ABOUT THIS EXERCISE » Filter the data for lines with the word "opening" and copy those lines.

■ ■ ■

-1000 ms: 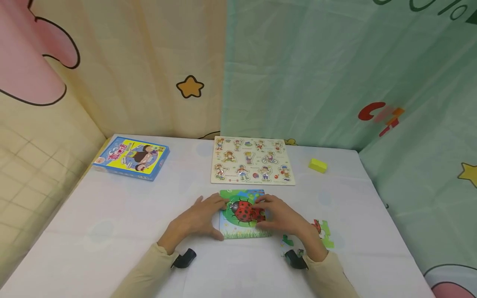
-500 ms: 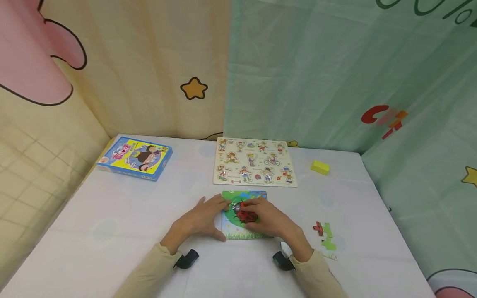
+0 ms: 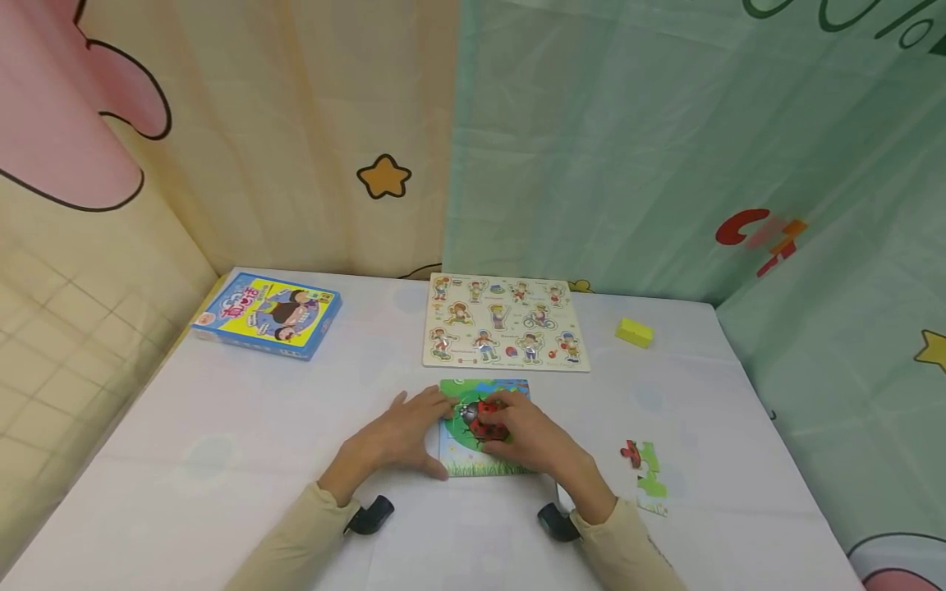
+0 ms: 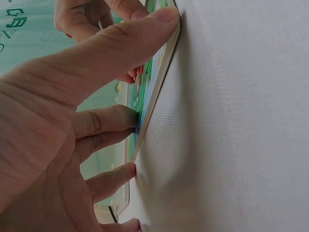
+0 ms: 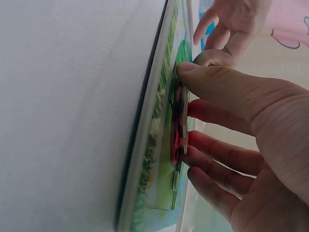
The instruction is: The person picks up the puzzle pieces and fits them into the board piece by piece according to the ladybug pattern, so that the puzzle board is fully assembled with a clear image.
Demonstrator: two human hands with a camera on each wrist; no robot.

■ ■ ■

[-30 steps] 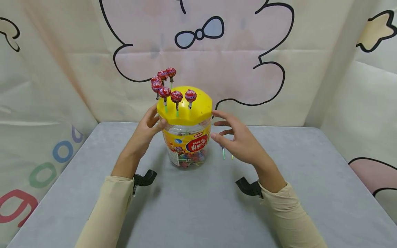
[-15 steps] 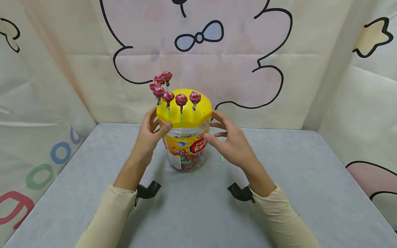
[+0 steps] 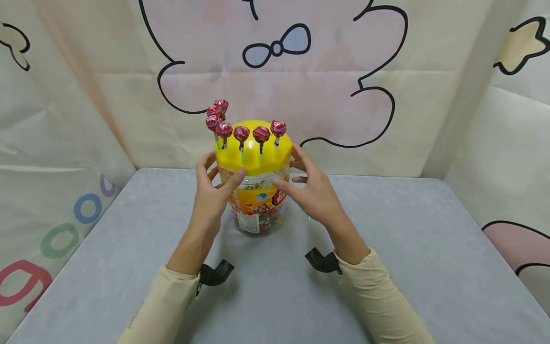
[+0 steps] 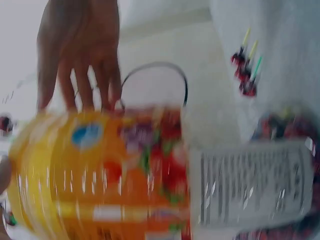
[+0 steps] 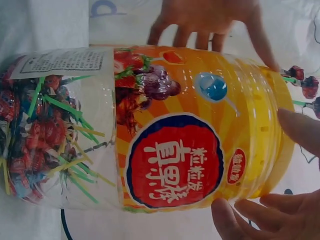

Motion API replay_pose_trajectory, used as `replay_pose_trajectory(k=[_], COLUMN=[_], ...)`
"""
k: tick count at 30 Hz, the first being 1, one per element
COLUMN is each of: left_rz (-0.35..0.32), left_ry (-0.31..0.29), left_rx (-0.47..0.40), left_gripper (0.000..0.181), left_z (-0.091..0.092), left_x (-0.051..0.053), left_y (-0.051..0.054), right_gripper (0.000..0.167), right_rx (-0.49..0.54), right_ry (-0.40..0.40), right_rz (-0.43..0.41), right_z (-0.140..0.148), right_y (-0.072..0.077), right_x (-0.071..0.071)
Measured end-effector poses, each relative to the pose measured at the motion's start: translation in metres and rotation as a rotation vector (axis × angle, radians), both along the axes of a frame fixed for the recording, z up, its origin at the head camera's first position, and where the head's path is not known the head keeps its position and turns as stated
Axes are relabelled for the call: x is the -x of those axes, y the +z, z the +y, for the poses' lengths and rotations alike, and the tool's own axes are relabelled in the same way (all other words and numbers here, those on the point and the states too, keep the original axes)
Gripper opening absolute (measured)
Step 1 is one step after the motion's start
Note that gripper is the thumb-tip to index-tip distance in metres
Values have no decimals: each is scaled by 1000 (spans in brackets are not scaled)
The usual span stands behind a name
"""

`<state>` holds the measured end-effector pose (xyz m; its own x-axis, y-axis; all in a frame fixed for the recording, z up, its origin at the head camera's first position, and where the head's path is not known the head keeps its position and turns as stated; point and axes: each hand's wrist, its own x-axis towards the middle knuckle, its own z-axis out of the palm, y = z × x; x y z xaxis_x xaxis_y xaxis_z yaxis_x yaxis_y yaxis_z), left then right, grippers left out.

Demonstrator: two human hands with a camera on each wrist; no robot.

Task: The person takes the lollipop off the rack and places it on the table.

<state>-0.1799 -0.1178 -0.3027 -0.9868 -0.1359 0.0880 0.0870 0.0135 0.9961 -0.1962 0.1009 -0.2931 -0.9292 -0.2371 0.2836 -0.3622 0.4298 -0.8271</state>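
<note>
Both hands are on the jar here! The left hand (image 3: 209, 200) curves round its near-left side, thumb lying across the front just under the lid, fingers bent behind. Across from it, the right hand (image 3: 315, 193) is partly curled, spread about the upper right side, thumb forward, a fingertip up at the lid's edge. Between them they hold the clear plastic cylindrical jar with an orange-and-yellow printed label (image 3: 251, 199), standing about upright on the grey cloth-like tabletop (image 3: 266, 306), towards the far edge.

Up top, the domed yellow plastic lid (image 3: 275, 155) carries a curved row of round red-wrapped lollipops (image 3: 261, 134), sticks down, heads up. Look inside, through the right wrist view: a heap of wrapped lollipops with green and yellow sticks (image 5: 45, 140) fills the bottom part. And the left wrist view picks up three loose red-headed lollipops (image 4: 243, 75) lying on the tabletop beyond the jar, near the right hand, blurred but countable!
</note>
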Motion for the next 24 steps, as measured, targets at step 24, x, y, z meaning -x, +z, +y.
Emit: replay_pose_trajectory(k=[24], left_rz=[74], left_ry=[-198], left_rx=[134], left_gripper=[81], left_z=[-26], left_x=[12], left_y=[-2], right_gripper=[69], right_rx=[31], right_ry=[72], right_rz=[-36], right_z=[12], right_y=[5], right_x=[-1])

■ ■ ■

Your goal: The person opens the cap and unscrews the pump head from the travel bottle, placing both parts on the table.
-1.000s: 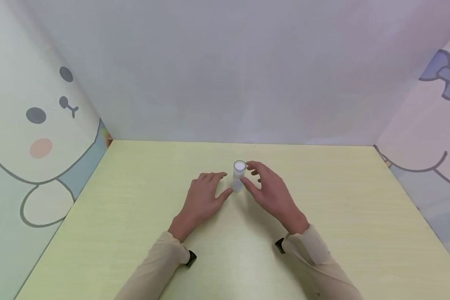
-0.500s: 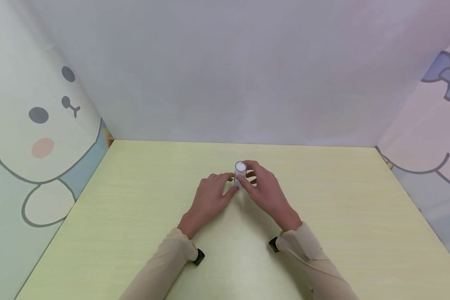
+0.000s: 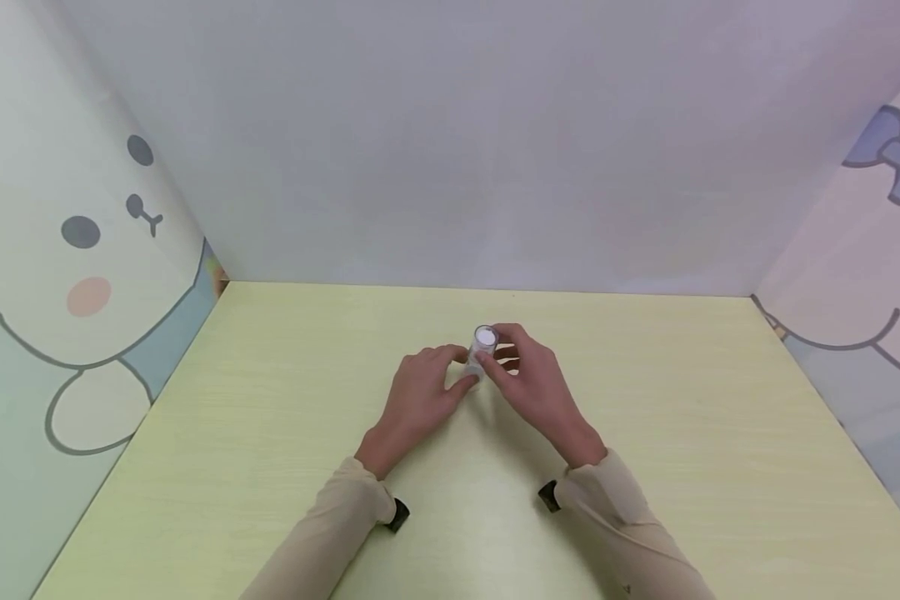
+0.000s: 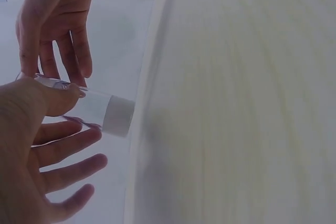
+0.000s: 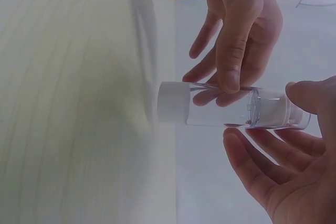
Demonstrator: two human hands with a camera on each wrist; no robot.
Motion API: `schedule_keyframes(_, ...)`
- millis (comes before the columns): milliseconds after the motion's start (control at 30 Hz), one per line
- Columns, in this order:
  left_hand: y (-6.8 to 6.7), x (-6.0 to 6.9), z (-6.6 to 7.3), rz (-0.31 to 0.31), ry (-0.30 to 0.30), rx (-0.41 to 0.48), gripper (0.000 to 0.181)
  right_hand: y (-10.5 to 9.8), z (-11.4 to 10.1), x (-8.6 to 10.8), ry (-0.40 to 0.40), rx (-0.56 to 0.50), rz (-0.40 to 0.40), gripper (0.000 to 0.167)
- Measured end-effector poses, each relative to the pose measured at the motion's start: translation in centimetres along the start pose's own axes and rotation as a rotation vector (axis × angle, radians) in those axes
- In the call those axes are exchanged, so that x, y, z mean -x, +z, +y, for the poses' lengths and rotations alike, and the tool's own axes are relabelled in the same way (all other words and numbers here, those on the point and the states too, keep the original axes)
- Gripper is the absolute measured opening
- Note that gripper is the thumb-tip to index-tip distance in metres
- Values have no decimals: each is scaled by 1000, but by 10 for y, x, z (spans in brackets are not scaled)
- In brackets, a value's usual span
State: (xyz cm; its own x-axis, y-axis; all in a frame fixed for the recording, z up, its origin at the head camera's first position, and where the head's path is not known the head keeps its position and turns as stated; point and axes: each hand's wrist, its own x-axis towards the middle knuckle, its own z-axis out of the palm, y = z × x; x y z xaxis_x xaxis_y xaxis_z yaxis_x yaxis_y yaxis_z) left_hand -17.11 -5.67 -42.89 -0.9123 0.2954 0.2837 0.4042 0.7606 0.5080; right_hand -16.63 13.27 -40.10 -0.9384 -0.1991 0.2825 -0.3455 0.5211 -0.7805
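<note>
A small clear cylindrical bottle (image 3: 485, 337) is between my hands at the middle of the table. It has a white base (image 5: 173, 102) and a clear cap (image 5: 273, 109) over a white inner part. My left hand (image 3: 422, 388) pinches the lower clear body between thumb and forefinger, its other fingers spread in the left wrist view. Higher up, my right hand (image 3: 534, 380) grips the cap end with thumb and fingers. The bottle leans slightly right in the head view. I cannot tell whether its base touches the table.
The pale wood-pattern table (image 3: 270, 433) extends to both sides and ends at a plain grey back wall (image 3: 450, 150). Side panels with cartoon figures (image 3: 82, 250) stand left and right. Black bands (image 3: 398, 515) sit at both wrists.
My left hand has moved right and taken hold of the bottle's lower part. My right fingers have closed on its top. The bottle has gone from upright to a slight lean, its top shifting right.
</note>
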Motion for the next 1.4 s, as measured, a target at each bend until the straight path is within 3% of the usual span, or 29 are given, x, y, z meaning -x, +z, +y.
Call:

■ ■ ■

TASK SOLUTION »
Gripper opening absolute (measured)
- Gripper is the absolute measured opening

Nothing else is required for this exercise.